Durant la grande migration afro-américaine des années 1910 à 1970, six millions de personnes ont quitté le sud des États-Unis pour échapper au racisme et trouver des emplois dans les villes industrialisées du Midwest, du Nord-Est et de l’Ouest.
Them s’ouvre sur les sinistres raisons pour lesquelles les Emory ont décidé de fuir la Caroline du Nord vers le soleil de la Californie, en 1953. Le patriarche (Ashley Thomas, The Night Of) y a en effet dégoté une magnifique demeure pour repartir à neuf. Pour les habitants de la petite banlieue idyllique exclusivement blanche, l’arrivée de la nouvelle famille représente une véritable tache sur leur existence d’apparence parfaite. Pour les Emory, il s’agit littéralement du premier jour d’un tout nouveau cauchemar qui les plongera au cœur de l’enfer.

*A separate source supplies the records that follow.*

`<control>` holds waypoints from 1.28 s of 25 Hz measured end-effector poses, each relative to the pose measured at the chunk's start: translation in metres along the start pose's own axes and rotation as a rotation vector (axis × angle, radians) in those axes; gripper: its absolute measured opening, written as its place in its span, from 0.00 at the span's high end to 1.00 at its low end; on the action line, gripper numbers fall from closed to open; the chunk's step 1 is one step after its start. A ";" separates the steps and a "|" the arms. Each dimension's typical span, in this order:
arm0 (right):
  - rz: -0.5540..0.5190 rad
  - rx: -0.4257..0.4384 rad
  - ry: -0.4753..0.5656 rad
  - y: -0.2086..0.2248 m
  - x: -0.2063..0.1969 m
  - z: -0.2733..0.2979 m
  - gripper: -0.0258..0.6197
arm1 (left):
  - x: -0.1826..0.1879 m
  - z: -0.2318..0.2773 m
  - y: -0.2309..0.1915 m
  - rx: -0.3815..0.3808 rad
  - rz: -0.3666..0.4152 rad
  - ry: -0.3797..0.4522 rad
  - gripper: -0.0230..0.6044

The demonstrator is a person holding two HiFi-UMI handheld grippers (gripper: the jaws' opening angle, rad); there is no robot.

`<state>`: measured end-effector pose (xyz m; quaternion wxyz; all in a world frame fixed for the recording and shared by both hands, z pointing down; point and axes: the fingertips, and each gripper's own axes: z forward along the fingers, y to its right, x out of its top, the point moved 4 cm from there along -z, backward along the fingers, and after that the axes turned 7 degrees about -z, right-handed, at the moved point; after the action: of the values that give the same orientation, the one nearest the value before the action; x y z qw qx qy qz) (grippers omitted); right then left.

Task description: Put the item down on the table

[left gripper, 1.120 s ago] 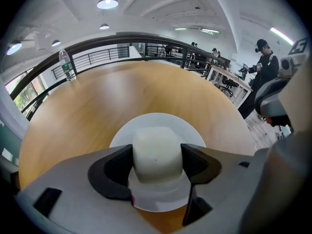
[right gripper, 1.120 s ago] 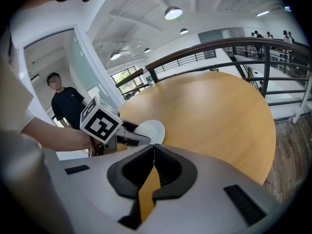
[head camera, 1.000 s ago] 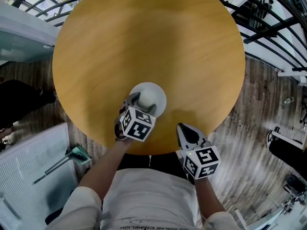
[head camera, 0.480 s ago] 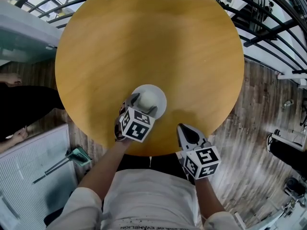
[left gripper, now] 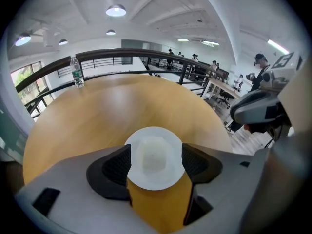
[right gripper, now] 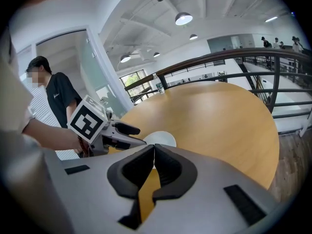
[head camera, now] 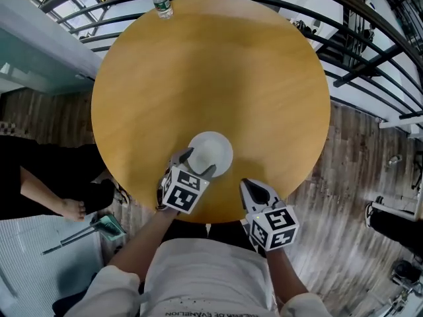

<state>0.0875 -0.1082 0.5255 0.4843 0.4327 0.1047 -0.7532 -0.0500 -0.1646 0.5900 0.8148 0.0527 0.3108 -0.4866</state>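
Fingers [left gripper: 117, 167] of the left gripper [left gripper: 156, 163] are clamped on a white cup [left gripper: 155, 155], one dark pad against each side of it, just under its round rim. Seen from the head view, the left gripper [head camera: 197, 164] reaches in from the near left, and the white cup [head camera: 211, 150] sits over the near part of a round wooden table [head camera: 211, 65]. Whether the cup's base touches the wood cannot be told. The cup's inside looks pale and shallow.

To the right, the right gripper [head camera: 248, 185] hangs at the table's near edge, well apart from the cup. In its own view, the right gripper [right gripper: 154, 152] has its jaws pressed together with nothing between them. Beyond them, that view shows the left gripper [right gripper: 140, 135] with its black-and-white marker cube, and the white cup [right gripper: 161, 138] just past its tips, on the table [right gripper: 219, 111].

A clear water bottle [head camera: 160, 0] stands upright at the table's far left edge, well apart from the cup; it also shows small at the far left of the left gripper view [left gripper: 75, 72]. A dark railing [head camera: 370, 45] curves round the far side of the table. Left of the table, a person in a black shirt [right gripper: 61, 101] stands on the wood-pattern floor [head camera: 357, 150].
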 end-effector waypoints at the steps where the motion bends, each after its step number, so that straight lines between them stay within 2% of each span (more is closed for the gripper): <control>1: -0.009 0.006 0.007 -0.005 0.003 -0.003 0.92 | 0.000 -0.009 0.003 -0.014 -0.015 0.016 0.42; 3: -0.026 0.013 0.021 -0.015 0.006 -0.008 0.92 | 0.001 -0.028 0.008 -0.018 -0.023 0.053 0.45; 6: -0.043 0.017 0.039 -0.028 0.007 -0.017 0.92 | -0.004 -0.056 0.018 -0.001 -0.001 0.106 0.66; 11: -0.077 0.034 0.073 -0.048 0.015 -0.036 0.92 | -0.014 -0.103 0.033 0.026 0.006 0.162 0.83; 19: -0.132 0.056 0.096 -0.073 0.014 -0.056 0.92 | -0.039 -0.155 0.052 0.030 -0.073 0.256 0.92; 23: -0.154 0.055 0.114 -0.082 0.019 -0.063 0.92 | -0.047 -0.166 0.060 0.013 -0.110 0.292 0.93; 32: -0.169 0.081 0.137 -0.090 0.026 -0.062 0.92 | -0.049 -0.187 0.054 0.068 -0.075 0.323 0.93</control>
<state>0.0440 -0.0433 0.4456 0.3927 0.4919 0.1432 -0.7637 -0.1069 -0.0269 0.4559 0.7333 0.1459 0.4228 -0.5121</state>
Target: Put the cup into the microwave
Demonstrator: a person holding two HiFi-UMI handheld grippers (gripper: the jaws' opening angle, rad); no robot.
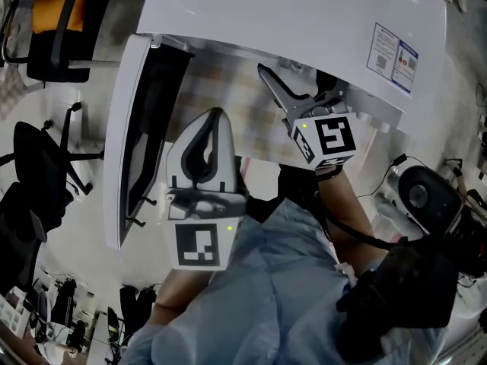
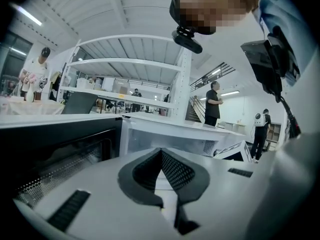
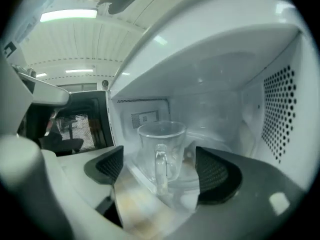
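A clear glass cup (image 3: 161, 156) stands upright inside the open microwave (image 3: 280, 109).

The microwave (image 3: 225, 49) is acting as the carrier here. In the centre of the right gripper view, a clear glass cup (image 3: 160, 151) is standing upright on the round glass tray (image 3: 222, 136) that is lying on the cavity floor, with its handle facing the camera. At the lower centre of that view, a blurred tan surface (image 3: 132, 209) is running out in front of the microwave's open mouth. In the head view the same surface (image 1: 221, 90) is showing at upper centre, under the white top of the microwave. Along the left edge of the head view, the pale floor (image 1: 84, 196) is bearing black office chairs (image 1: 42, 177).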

La toute nouvelle série anthologique d’Amazon Prime, créée par l’auteur et producteur Little Marvin, se donne comme mandat d’explorer la terreur en Amérique et sa première saison, sous-titrée Covenant, nous entraîne dans une spirale de violence et de terreurs perpétrées au nom de l’ignorance et du racisme qu’il entraîne. La prémisse, où les membres de cette petite famille subissent en premier lieu les sévices du voisinage, n’est pas sans rappeler la trame des récents Lovecraft Country et His House, parus l’an dernier, mais développe pourtant un langage qui lui est propre.
Une poignée de cinéastes pour la plupart établis dans le genre — mentionnons entre autres Craig William Macneill (Lizzie, Channel Zero), Daniel Stamm (The Last Exorcism), mais surtout la star Ti West (The House of the Devil, The Sacrament) — s’allient ici pour offrir une réalisation impeccable et surtout efficace, qui nous glisse littéralement dans la peau de ces personnages en situation de crise (cette scène où la cadette (Shahadi Wright Joseph, Us) se retrouve intimidée en pleine classe est suffocante!) et où la tension menace parfois même de nous faire chavirer. C’est particulièrement le cas d’épisodes plutôt sensibles, notamment le cinquième et l’avant-dernier, «Covenant 1.» et «Covenant 2.». Les créateurs choisissent en effet d’en montrer beaucoup lors de ces segments très difficiles à regarder, qui ont valu aux producteurs les foudres de certains critiques et spectateurs. Soyez avisés.
La musique occupe une grande place dans Them. Les hits doo-wop et autres chansons classiques des années 50 à 70 ponctuent les événements sordides et procurent énormément de rythme et de couleur à l’ensemble, jusqu’à parfois même remplacer les dialogues, comme lorsque l’hymne iconique du mouvement des droits civiques afro-américains Young Gifted and Black de Nina Simone se fait entendre lors du crescendo final. Dommage d’ailleurs que les derniers épisodes n’aient pas le même poids que la première moitié de la série. En effet, on peut reprocher au scénario de s’éparpiller en offrant des dénouements plutôt curieux à certains de ses meilleurs personnages. On pense surtout à celui de Betty (Alison Pill, American Horror Story), assurément l’une des antagonistes les plus détestables de l’année, qui se perd dans une intrigue complètement inutile. Imaginez l’affrontement épique qu’on aurait pu avoir!
Autrement, on a droit à des performances percutantes de l’ensemble de la distribution, mais c’est évidemment celles du quatuor principal dont on se souviendra; Ashley Thomas, Deborah Ayorinde (Harriet), Shahadi Wright Joseph et la jeune et adorable Melody Hurd (Trick) nous tiennent littéralement par les tripes durant ces dix épisodes dévastateurs.
Malgré quelques maladresses scénaristiques, Them s’inscrit parmi les séries d’horreur les plus percutantes de l’année. Un nouveau American Horror Story est né chez Prime? L’avenir nous le dira.